In real-time video applications, clients must be able to exchange audio, video, and other media with one another with as low latency as possible. When clients connect to a video Room, the Twilio Video SDK tries to establish that direct media connection between clients or between a client and Twilio's media server (also called a Selective Forwarding Unit, or SFU), depending on the type of Room used.
Firewalls and Network Address Translation (NAT) can impact the quality and performance of your application if they block direct communication of media.
If a direct connection cannot be established between peers (in Peer-to-Peer Rooms) or between a client and Twilio's media servers (in Group Rooms), Twilio will use a TURN relay to exchange media. Using TURN adds additional latency to the application, as it adds an extra hop between the client sending the media and the client receiving the media.
Common reasons why a direct connection could fail are firewalls that restrict UDP traffic on Twilio's specified ports or non BEHAVE-compliant NATs (where it is not possible to traverse the NAT using standardized methods).
A BEHAVE-compliant NAT is one that meets the requirements defined in RFC4787 and RFC5382. These RFCs standardize the ways that NAT traversal can happen, so a non BEHAVE-compliant NAT is one that cannot be traversed using the formally defined methods. This blocks direct media exchange.
Below are the protocols and ports through which Twilio will attempt to establish a connection for media exchange, in order of preference. Using TURN-TLS on port 443 adds the highest amount of latency to the transmission of media, because in addition to requiring a TURN relay, it adds in delivery acknowledgments and packet retransmission. It is a last fallback if other communication methods are blocked.
You can also see the IP addresses that Twilio uses to communicate.
|STUN and UDP/TLS/RTP/SAVPF||10000 - 60000|
Peer-to-Peer and WebRTC Go Rooms
The following sections describe specific networking environments and how application latency would be impacted.
In Group Rooms, Participants create a connection to Twilio's media server, which then forwards media to every other Participant who is connected to that Room.
When Participants connect to a Group Room, Twilio's media server dynamically assigns ports for UDP communication. If direct connectivity checks fail on the assigned ports, then TURN-UDP on port 3478 and TURN-TLS on port 443 are used as fallbacks.

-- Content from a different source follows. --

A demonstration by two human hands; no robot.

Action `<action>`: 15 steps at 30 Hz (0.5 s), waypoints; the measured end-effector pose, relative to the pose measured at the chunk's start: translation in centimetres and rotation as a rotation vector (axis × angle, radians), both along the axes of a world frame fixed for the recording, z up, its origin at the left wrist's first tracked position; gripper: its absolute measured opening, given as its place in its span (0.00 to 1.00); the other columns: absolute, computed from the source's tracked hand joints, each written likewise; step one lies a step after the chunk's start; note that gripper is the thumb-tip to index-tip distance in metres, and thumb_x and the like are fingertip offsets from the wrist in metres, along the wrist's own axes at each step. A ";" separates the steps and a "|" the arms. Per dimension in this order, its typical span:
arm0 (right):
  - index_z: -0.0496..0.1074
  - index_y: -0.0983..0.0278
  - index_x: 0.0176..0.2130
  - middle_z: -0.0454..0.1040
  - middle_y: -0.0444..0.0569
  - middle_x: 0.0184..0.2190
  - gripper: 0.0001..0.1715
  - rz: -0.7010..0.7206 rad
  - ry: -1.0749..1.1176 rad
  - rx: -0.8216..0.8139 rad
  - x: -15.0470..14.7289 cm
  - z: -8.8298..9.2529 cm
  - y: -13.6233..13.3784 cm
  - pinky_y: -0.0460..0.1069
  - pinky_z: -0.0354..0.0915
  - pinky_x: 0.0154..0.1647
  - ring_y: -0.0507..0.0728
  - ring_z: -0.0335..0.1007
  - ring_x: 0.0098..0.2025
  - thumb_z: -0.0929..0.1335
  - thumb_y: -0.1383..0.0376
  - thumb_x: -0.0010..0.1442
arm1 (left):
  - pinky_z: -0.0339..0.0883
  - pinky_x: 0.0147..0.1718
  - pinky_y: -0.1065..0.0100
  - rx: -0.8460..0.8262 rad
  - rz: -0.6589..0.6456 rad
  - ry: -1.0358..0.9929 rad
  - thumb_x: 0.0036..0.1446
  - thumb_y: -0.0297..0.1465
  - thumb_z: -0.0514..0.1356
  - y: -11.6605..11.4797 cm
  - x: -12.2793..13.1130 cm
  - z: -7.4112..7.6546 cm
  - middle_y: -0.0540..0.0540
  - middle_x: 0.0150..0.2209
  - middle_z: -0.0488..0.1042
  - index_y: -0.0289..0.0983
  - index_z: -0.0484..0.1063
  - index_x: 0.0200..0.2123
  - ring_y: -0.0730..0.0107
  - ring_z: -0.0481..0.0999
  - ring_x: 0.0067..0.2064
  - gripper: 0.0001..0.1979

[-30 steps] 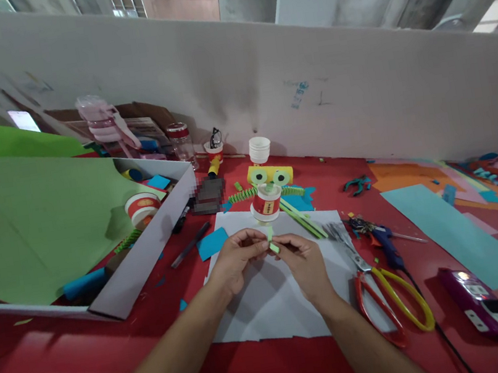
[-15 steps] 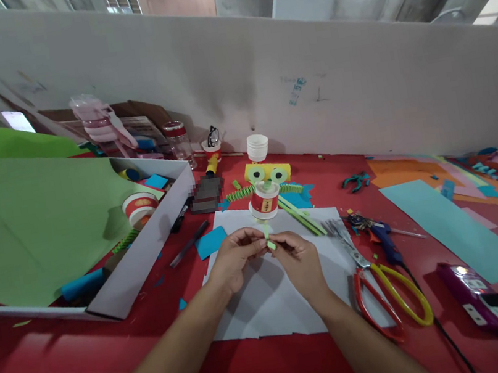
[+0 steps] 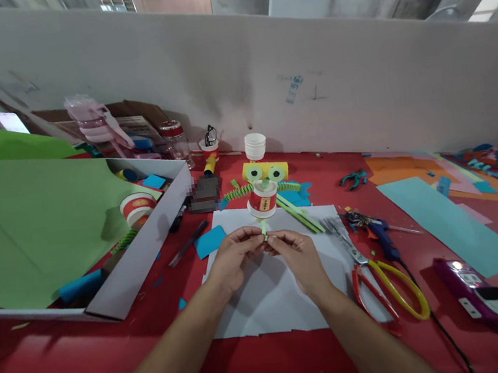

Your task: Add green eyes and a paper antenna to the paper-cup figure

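Observation:
My left hand (image 3: 239, 253) and my right hand (image 3: 297, 254) meet over a white paper sheet (image 3: 276, 307), both closed in a pinch on one small light-green paper strip (image 3: 264, 228). One end of the strip sticks up between my fingertips; the rest is mostly hidden by them. Just beyond my hands stands a red and white paper cup (image 3: 262, 200). Behind it are a yellow paper roll (image 3: 264, 165) with two round green eyes and coiled green paper arms (image 3: 239, 193) reaching out to either side. Flat green paper strips (image 3: 300, 213) lie to the right of the cup.
Scissors (image 3: 359, 257) with red and yellow handles lie right of my right hand. Beyond them are a blue glue gun (image 3: 382, 238) and a purple power socket (image 3: 478, 295) with cords. A white box (image 3: 145, 245) of craft pieces stands left. Turquoise paper (image 3: 451, 225) lies right.
The green strip's lower end, which showed between my fingers, is now more covered by them. My fingertips have drawn slightly closer together. The whole view has shifted a little.

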State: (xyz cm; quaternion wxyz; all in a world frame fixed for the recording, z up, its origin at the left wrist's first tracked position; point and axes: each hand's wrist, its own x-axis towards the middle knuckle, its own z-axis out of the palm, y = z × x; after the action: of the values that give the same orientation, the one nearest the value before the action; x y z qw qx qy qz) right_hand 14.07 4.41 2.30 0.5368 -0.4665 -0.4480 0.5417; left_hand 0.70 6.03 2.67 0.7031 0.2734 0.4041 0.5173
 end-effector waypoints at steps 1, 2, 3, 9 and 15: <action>0.80 0.63 0.32 0.78 0.46 0.25 0.08 -0.002 0.004 -0.003 0.0 -0.1 0.0 0.49 0.67 0.33 0.53 0.70 0.27 0.71 0.62 0.51 | 0.67 0.30 0.73 -0.011 -0.009 -0.005 0.34 0.26 0.72 0.0 0.0 0.0 0.49 0.24 0.75 0.33 0.75 0.26 0.76 0.73 0.26 0.12; 0.80 0.63 0.32 0.78 0.45 0.25 0.08 -0.003 0.001 -0.003 0.0 -0.1 0.1 0.49 0.66 0.33 0.53 0.70 0.27 0.71 0.63 0.51 | 0.67 0.31 0.73 -0.017 -0.020 -0.012 0.34 0.26 0.72 0.0 -0.1 0.1 0.49 0.24 0.75 0.33 0.75 0.25 0.76 0.74 0.26 0.12; 0.80 0.63 0.32 0.77 0.45 0.25 0.08 -0.005 -0.004 -0.001 0.0 -0.1 0.1 0.49 0.66 0.33 0.53 0.70 0.27 0.71 0.63 0.51 | 0.67 0.31 0.73 -0.024 -0.032 -0.019 0.34 0.26 0.72 0.1 -0.1 0.1 0.49 0.24 0.75 0.32 0.75 0.25 0.75 0.74 0.27 0.11; 0.79 0.63 0.30 0.77 0.44 0.23 0.07 -0.011 -0.019 -0.008 0.2 0.1 0.2 0.48 0.65 0.32 0.53 0.69 0.26 0.71 0.64 0.49 | 0.67 0.30 0.75 -0.024 -0.114 -0.017 0.37 0.25 0.71 0.0 -0.5 0.3 0.49 0.25 0.75 0.33 0.75 0.26 0.76 0.74 0.26 0.10; 0.79 0.64 0.27 0.75 0.44 0.21 0.06 0.046 -0.024 -0.070 0.5 0.8 0.3 0.47 0.63 0.29 0.52 0.66 0.25 0.72 0.63 0.46 | 0.67 0.30 0.75 0.008 -0.184 -0.038 0.40 0.24 0.69 -0.2 -0.4 0.6 0.49 0.26 0.76 0.35 0.76 0.29 0.76 0.75 0.27 0.09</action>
State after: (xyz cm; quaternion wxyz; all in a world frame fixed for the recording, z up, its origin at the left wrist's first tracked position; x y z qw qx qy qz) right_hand 14.56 4.72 3.07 0.5022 -0.4811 -0.4458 0.5635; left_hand 0.26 5.87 3.26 0.7541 0.3022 0.3620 0.4571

The scenarios below describe situations where a client, Alice, connects to a Group Room and exchanges media with Twilio's media servers under different network environments.
In a non-restrictive network environment or a restricted environment where UDP ports 10000 - 60000 are allowlisted, Alice can establish a direct media connection with the Twilio media server using the specified UDP port range. This is optimal for latency.

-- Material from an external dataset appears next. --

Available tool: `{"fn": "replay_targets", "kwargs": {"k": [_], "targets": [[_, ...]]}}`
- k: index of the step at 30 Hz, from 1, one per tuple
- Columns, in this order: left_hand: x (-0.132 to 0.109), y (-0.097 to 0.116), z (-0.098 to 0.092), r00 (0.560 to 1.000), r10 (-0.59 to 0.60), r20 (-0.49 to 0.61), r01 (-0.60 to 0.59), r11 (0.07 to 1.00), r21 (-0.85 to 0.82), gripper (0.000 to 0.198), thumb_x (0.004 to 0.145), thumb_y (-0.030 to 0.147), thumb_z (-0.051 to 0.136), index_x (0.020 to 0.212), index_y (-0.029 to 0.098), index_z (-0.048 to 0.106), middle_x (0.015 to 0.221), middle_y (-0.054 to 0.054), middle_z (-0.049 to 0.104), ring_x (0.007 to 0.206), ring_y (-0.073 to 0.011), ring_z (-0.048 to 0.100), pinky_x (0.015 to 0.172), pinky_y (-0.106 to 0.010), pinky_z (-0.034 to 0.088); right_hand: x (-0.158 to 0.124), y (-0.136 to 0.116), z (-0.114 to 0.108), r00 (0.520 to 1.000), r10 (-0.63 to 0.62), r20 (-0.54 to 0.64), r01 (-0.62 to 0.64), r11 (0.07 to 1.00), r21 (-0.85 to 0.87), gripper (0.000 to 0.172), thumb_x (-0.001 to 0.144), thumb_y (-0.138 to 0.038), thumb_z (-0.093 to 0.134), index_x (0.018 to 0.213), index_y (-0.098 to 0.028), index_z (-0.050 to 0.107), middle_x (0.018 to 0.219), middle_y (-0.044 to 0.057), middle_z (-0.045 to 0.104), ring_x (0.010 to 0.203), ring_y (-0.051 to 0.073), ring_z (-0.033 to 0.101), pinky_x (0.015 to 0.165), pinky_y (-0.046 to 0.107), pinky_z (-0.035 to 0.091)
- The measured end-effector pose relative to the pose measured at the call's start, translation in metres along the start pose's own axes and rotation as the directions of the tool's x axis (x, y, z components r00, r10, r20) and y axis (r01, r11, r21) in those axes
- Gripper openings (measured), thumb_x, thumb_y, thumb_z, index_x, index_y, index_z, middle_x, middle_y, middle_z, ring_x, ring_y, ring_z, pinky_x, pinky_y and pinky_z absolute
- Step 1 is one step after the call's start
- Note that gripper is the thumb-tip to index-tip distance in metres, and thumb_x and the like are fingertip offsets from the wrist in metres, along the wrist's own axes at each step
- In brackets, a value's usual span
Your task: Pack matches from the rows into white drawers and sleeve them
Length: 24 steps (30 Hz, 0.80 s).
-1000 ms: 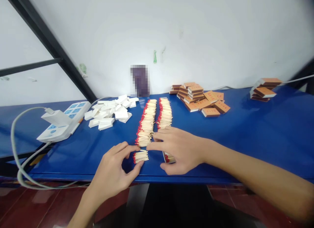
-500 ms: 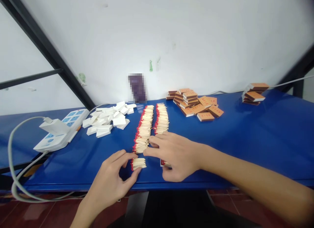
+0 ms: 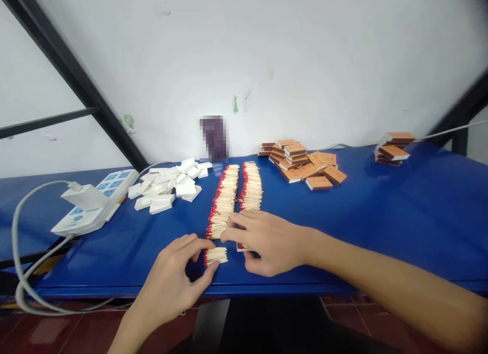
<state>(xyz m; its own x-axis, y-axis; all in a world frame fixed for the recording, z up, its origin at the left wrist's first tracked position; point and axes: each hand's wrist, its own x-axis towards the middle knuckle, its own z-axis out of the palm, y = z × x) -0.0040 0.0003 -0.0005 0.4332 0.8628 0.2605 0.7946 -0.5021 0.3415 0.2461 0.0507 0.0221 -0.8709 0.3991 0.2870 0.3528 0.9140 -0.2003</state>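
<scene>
Head view: our right hand point(image 3: 270, 242), holding a small tray point(image 3: 242, 249), shifts left, nearer the matches point(image 3: 216, 256) our left hand point(image 3: 176, 266) pinches lightly.

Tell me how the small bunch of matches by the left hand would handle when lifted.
The small bunch of matches would probably feel light, being thin sticks. It may splay or shed sticks, since no band shows around it. Finger and thumb of the left hand, flanking it, might steady it.
</scene>
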Motion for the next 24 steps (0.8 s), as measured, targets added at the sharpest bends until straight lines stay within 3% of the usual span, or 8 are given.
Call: {"fn": "replay_targets", "kwargs": {"k": [9, 15, 24], "targets": [[0.001, 0.002, -0.001, 0.999, 0.035, -0.001, -0.035, 0.999, -0.025, 0.016, 0.095, 0.033, 0.059, 0.098, 0.02, 0.067, 0.073, 0.0, 0.055, 0.071, -0.0186, 0.056, 0.071, -0.031, 0.044, 0.003, -0.003, 0.01, 0.993, 0.01, -0.119, -0.019, 0.997, -0.077, 0.022, 0.087, -0.032, 0.061, 0.102, -0.016, 0.064, 0.1, 0.007, 0.059, 0.087, 0.02, 0.05, 0.077, 0.033, 0.039], [0.001, 0.004, -0.001, 0.997, 0.071, 0.007, -0.07, 0.995, -0.074, 0.013, 0.098, 0.029, 0.057, 0.092, 0.021, 0.065, 0.077, 0.0, 0.059, 0.073, -0.0174, 0.056, 0.069, -0.03, 0.041, 0.006, -0.009, 0.017, 0.984, 0.0, -0.177, -0.028, 0.987, -0.16, 0.031, 0.092, -0.044, 0.06, 0.093, -0.015, 0.069, 0.099, 0.009, 0.061, 0.091, 0.023, 0.05, 0.081, 0.037, 0.039], [0.001, 0.003, -0.001, 0.997, 0.08, 0.014, -0.077, 0.991, -0.112, 0.015, 0.099, 0.029, 0.057, 0.088, 0.021, 0.065, 0.074, 0.001, 0.056, 0.07, -0.0159, 0.053, 0.066, -0.028, 0.039, 0.01, -0.013, 0.026, 0.988, -0.045, -0.144, 0.017, 0.982, -0.191, 0.029, 0.099, -0.037, 0.056, 0.088, -0.015, 0.072, 0.097, 0.007, 0.063, 0.096, 0.022, 0.051, 0.083, 0.038, 0.039]]}}
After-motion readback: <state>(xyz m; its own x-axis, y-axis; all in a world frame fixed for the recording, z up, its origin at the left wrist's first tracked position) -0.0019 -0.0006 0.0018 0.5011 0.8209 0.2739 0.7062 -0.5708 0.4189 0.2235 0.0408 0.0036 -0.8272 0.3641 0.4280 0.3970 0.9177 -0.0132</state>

In an environment where only UDP port 3478 is allowed, Alice must relay media through a TURN server in order to connect with the Twilio SFU. This adds marginal latency (< 50ms) because the TURN server is now relaying media between Alice and the Twilio media server, rather than Alice directly communicating with the media server.
In an environment where only TCP/TLS port 443 is allowed, the client must relay through the TURN server in order to connect with the SFU. This adds higher latency (> 50ms) because the TURN server is now relaying media using TCP/TLS between the client and the media server. TCP/TLS adds delivery acknowledgements and retransmission, which can further delay transmission of real-time media.

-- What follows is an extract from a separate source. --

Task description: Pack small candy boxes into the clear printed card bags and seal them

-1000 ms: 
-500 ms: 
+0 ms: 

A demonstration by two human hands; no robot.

In Peer-to-Peer Rooms and WebRTC Go Rooms, Participants exchange media directly between one another, without going through Twilio's media server.
When Participants connect to a Peer-to-Peer or WebRTC Go Room, the Twilio Video SDK will perform connectivity checks to establish a media connection between each Participant. Direct connections between Participants are preferred, but TURN-UDP on port 3478 and TURN-TLS on port 443 are used as fallbacks.
The following scenarios describe situations where two Participants, Alice and Bob, connect to a Peer-to-Peer Room and exchange media with one another in different network environments with varying restrictions.
In a non-restrictive network environment or one where traffic is allowed on ports 10000 - 65535, Alice can establish a direct media connection with Bob. This environment is optimal for latency.
Alice and Bob are assigned public IP addresses, or are located behind NATs that are BEHAVE-compliant.
Note that if either Alice or Bob are not behind BEHAVE-compliant NATs, a TURN relay will be used, as described in the following case.
In a restrictive environment where only UDP port 3478 is allowed, Alice must relay media through a TURN server to connect with Bob. This adds marginal latency (< 50ms) because the TURN server is now relaying media between the Participants.
In an environment where only TCP/TLS port 443 is allowed, Alice must relay media through a TURN server using TCP/TLS to connect with Bob. This adds higher latency (> 50ms) because the TURN server is relaying media using TCP/TLS. This adds delivery acknowledgements and retransmission, which can further delay transmission of real-time media.